* _Aim of the task_:
Please keep the images out and set down the data exactly as given.

- - - - -

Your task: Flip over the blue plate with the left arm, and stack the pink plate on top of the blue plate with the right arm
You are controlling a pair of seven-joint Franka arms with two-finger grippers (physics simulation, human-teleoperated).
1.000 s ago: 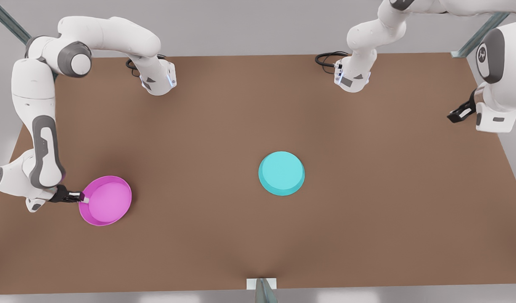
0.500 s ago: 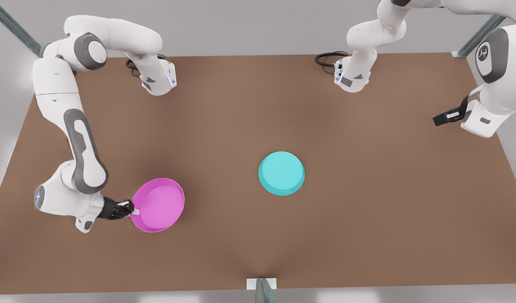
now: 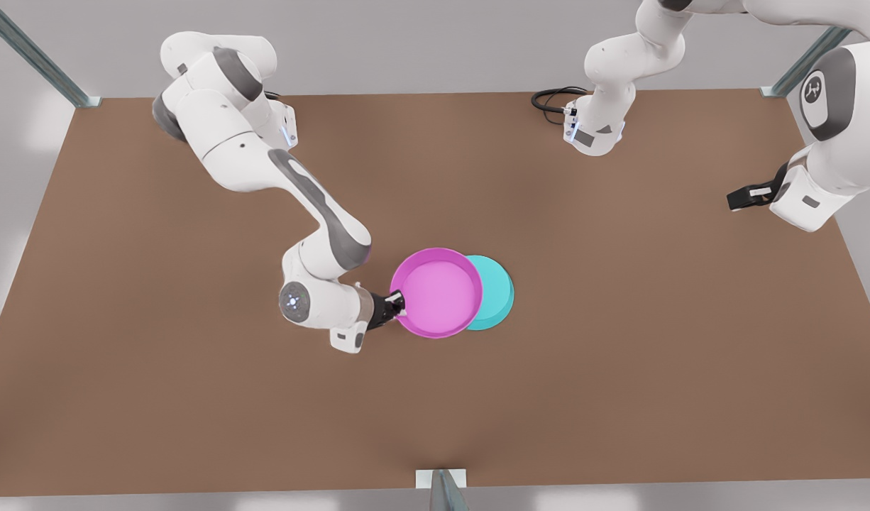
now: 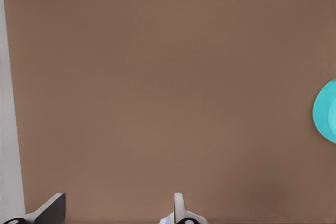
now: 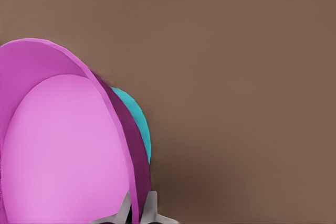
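surface: brown table [image 3: 619,369] | on it: blue plate [image 3: 499,291], base up

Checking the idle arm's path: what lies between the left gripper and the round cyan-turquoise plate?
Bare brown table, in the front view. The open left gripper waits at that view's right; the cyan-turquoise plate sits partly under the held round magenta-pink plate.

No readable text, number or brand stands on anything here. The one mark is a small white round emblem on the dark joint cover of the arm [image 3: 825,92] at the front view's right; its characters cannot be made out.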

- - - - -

* _Result_:
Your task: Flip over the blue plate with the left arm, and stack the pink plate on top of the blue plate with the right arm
You are controlling a pair of seven-joint Franka arms with two-finger grippers (physics simulation, human-teleoperated).
1.000 s ago: 
0.500 s ago: 
now: 
now: 
now: 
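surface: brown table [image 3: 619,369] | on it: blue plate [image 3: 499,291], base up

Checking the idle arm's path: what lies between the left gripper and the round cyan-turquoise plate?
Bare brown table, in the front view. The open left gripper waits at that view's right; the cyan-turquoise plate sits partly under the held round magenta-pink plate.

No readable text, number or brand stands on anything here. The one mark is a small white round emblem on the dark joint cover of the arm [image 3: 825,92] at the front view's right; its characters cannot be made out.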

This concludes the answer to the exercise.